EasyPark, a mobile and web-based parking app firm that also owns ParkMobile and RingGo, has disclosed a data breach incident impacting the payment details of an undefined number of customers.
EasyPark operates in 2,200 cities across 20 countries, providing customers with a range of parking-related services designed to help clients save money and time by finding available spaces and EV charging points. Customers can reserve, book, and pay for parking spaces online in advance, a convenience for which they have to enter their payment data on the app. The EasyPark app counts 10,000,000 downloads on Google Play alone.
An announcement published on the EasyPark website informs customers that the company suffered a cyberattack that has impacted their personal information. The attack occurred on December 10, 2023, and resulted in the exposure of the following information:
- Full name
- Phone number
- Physical address
- Email address
- Credit/debit card digits
- IBAN (International Bank Account Number) digits
The above data, which EasyPark interestingly calls ‘non-sensitive,’ does not place exposed clients at a direct risk of losing money from unauthorized transactions; however, it could be precious to phishing actors and other scammers looking to carry out targeted attacks.
Not all of the exposed clients have had the above data types exposed due to this security incident, as that depends on what data they had provided to the company, what information they entered on the app, etc.
Impacted EasyPark customers should expect to be individually informed via in-app messages, push notifications, SMS, and an email to the registered address sent from ‘no-reply@hello.easypark.com.’ Those who receive a confirmation of a data breach should reset their account passwords out of an abundance of caution and also change them on other platforms where they might be using the same credentials to avoid credential-stuffing compromises.

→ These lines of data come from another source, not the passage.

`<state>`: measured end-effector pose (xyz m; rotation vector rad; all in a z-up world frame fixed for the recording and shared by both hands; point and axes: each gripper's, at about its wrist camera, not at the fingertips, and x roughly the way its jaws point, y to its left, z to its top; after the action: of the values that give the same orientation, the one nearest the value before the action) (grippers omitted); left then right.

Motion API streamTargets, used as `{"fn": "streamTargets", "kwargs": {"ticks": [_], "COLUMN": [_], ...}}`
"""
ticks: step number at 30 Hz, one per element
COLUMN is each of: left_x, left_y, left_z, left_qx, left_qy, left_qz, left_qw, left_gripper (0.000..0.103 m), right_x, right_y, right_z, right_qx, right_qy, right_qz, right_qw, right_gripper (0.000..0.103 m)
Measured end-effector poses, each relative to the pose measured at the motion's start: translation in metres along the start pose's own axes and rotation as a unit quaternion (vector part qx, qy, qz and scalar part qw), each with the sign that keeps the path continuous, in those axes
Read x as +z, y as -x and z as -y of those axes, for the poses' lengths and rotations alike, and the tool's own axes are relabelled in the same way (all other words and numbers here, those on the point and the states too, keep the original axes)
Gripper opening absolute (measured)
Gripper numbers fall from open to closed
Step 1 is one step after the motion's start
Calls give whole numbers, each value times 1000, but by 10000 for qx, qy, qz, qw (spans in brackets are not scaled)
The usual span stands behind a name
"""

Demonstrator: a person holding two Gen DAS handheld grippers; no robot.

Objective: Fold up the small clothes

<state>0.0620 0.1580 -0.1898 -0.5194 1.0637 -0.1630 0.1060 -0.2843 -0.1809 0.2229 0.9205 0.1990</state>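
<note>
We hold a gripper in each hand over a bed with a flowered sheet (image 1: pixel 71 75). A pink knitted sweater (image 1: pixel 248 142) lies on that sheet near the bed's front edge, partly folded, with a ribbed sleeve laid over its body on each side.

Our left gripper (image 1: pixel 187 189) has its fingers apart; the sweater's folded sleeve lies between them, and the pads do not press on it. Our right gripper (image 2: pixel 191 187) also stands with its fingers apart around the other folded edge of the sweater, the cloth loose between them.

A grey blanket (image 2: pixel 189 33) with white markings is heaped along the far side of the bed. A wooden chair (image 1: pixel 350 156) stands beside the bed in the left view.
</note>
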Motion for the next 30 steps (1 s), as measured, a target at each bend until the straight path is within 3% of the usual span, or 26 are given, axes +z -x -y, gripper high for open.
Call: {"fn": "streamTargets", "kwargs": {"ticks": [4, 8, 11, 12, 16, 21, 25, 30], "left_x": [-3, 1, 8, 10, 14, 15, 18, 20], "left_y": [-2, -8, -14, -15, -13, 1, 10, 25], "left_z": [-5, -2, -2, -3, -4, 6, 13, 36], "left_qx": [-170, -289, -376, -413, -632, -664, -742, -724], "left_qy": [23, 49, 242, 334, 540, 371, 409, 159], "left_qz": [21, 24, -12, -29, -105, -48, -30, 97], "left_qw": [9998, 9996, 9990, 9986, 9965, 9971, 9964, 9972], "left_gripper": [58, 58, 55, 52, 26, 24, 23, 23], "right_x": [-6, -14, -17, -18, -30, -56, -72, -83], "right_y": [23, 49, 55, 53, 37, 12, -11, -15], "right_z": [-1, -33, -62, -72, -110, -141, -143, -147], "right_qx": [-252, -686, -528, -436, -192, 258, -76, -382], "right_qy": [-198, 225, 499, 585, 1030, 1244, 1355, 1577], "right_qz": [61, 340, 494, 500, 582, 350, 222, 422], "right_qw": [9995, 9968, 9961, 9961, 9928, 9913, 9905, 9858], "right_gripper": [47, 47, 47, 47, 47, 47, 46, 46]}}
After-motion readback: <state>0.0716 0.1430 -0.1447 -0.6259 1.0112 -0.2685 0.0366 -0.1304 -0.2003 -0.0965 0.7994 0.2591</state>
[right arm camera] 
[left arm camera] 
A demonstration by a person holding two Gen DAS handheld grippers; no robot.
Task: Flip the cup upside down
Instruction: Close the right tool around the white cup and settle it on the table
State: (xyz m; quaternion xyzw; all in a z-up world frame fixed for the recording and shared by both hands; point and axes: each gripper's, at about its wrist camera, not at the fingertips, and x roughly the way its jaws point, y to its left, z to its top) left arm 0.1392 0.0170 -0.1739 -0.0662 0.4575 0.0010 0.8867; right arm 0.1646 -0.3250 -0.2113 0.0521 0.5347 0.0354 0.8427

EasyPark says its incident response mechanisms were activated immediately upon discovering the attack, and the incident hasn’t had a material impact on its business and operations. Also, the notice clarifies that the incident hasn’t resulted in unauthorized parking transactions.
The data protection authorities in Sweden, the base of EasyPark, as well as the United Kingdom and Switzerland have been notified accordingly. The Swedish authorities should soon announce the launching of investigations on the scope of the data breach and whether it constitutes a violation of the GDPR.
At this time, the exact number of impacted customers remains unspecified. RestorePrivacy has emailed the firm to request a specific number, and we will update this post once we receive a response.